Para Goya y otros ilustrados, como sus amigos Jovellanos o Moratín, la buena educación de los niños desde la infancia era fundamental. En aquellos tiempos, y hasta no hace demasiados años, era frecuente que se aprendiera a base de palos y guantazos, algo que aquéllos criticaron con firmeza.

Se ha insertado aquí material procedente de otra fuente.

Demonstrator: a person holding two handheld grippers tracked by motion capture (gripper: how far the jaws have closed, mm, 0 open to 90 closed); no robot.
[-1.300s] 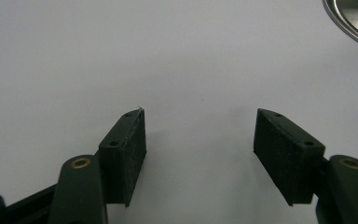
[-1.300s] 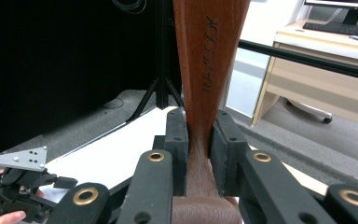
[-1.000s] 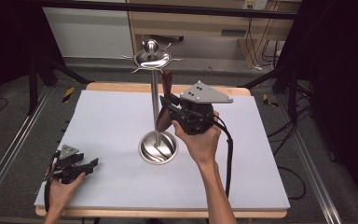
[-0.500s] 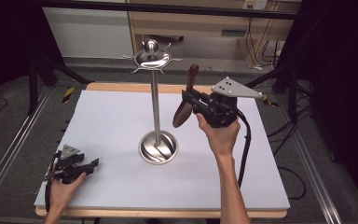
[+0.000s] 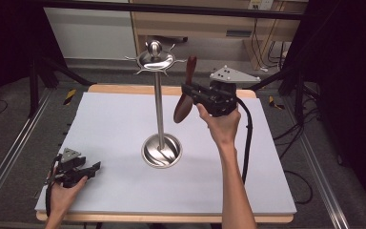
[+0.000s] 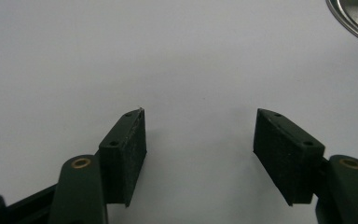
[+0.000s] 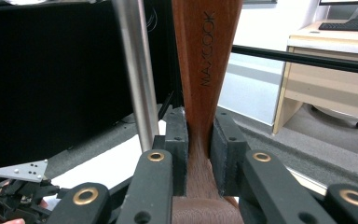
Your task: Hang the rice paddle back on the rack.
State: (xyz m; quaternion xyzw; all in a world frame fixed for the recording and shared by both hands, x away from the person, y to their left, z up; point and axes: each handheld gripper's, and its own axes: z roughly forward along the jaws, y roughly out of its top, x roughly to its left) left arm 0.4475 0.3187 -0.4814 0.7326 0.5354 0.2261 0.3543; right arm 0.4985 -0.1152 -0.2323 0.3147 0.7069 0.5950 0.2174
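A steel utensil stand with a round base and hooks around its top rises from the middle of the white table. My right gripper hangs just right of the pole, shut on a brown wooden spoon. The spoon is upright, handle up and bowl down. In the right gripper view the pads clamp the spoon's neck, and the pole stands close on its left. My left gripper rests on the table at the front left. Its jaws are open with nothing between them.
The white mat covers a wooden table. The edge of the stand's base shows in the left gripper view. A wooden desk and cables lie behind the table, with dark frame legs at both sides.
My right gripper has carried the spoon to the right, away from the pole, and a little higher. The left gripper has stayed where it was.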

En este caso, la furiosa madre descarga sobre el niño su angustia y ansiedad, en un castigo desproporcionado con el “delito”; no es infrecuente que los inferiores paguen por las frustraciones de los superiores.
Hemos abandonado en gran medida los castigos físicos en cuestiones de educación y trato personal, tanto escolar como social… es lo que más incomoda ala vista, y en un mundo en el que se le da tanta importancia a la imagen, eso no se puede tolerar.
La otra variedad de castigo, el síquico o moral, es mucho más oculto e imperceptible, por lo que parece que no preocupe tanto, aunque una humillación sin castigo físico sea más dañina que un castigo físico sin humillación.
Está claro que las cosas no se solucionan a base de golpes, pero nuestra desdicha es que en demasiados casos, el ideal de arreglarlas únicamente hablando está muy lejos de conseguirse.
El hijo es travieso y la madre colérica. ¿Cuál es peor?